Number two. Should all mice participate in building the fence? Yea, 2, Nay 55.
Number three. Should only the Office Holders of Mice International build the fence? Yea, 50, Nay 7.
Other business was as follows-
Mrs. McAlister has been attempting to annihilate mice in her yard with poison pellets. All Mice please be advised of this danger, and avoid Ms. McAlister’s yard. Do not cut through her yard to get to M & H ‘s (Mice & Hamster) grocery store-too dangerous! She has also set some traps, and has been known to try to kill mice and rats by pounding them with her broom. She has also been shooting them with a pea shooter. Doesn’t kill, but YOWCH!!! All mice are to avoid this area immediately! A sign will be installed at all sides of Mrs. McAlister’s yard by volunteer Barney Ruble.”

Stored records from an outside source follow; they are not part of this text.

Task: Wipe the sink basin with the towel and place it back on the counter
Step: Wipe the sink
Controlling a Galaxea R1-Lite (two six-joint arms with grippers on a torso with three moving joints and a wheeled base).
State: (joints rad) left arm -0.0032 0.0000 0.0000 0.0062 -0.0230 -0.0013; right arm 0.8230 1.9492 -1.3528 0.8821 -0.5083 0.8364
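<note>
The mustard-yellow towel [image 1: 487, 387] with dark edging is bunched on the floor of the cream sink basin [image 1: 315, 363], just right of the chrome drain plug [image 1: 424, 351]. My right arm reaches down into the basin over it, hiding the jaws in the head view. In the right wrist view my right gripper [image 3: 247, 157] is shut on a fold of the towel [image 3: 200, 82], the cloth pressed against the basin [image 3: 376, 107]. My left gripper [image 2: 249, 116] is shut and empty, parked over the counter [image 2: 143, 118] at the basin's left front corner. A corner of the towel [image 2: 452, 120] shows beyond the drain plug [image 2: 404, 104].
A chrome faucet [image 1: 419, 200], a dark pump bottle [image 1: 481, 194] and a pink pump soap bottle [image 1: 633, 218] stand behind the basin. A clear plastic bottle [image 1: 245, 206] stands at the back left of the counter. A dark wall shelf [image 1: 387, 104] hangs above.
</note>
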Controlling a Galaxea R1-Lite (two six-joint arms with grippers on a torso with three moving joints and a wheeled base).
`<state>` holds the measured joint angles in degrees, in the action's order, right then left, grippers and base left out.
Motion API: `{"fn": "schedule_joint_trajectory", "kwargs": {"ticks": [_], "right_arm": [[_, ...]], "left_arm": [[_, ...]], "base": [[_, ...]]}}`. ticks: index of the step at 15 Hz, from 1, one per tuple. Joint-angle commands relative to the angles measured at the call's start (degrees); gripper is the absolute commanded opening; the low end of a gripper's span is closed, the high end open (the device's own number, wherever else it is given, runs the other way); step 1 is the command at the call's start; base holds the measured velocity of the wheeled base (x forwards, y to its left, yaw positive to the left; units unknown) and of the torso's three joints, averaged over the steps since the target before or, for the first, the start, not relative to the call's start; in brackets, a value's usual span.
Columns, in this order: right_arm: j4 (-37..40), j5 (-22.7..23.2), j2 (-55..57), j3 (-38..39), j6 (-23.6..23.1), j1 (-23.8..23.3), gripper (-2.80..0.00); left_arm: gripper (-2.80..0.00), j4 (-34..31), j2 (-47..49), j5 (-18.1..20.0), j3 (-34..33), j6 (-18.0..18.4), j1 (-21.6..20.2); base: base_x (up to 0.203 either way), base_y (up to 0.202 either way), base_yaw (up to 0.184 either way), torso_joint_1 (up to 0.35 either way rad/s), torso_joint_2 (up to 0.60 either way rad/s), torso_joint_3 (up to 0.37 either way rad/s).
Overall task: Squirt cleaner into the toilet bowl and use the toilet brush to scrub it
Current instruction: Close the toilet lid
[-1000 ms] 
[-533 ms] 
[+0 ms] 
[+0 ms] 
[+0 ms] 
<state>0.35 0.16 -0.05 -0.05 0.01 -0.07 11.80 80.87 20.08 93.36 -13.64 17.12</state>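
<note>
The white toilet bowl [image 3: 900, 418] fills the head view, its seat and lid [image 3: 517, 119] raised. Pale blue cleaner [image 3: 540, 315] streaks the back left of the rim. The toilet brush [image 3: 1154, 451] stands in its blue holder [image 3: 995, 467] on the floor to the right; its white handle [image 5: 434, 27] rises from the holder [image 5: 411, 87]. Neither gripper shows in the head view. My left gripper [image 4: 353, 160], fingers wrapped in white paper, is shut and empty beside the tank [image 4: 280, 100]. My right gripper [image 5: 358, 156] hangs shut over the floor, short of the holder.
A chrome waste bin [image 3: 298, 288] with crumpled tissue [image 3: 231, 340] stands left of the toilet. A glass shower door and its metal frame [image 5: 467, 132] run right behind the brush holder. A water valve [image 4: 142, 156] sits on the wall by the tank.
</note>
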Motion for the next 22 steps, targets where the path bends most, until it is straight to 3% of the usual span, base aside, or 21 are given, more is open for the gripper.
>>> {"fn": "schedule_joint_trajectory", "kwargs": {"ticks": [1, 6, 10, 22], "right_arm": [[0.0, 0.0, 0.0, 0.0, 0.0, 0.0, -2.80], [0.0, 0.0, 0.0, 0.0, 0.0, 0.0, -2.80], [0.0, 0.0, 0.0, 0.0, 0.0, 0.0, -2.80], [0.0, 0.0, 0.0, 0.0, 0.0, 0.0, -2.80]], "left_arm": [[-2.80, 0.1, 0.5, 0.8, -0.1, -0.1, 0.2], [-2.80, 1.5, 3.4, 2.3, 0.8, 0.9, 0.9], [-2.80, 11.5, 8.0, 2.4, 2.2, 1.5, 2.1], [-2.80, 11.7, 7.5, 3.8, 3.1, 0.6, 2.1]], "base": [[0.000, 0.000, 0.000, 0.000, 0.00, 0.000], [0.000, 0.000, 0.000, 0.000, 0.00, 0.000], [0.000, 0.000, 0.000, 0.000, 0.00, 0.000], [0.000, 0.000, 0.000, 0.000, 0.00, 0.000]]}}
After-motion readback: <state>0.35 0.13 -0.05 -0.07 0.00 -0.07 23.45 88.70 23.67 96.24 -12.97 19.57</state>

Herman interrupted Fifer’s reading.
“Hey, Barney, you out there?” Herman put his paw over his eyes to try to block the stage light’s glare. A voice was then heard as all the mice looked around.
“Yeah, here I am, Herman. It’s me, Barney”.
Barney stood up. He always wore his deputy sheriff shirt, and always looked unkempt. His deputy badge was dangling halfway off his shirt, his hat was crooked, and his dark mouse hair stuck out in tufts from under his sheriff’s hat.
“Yeah, well, I had to hand paint the signs myself. No one offered to help me. Not one mouse! Those signs are heavy corrugated cardboard. No one offered to help me lug them over to Mrs. McAlister’s yard. Are you aware how far that is?” Barney’s voice got louder and louder as he talked.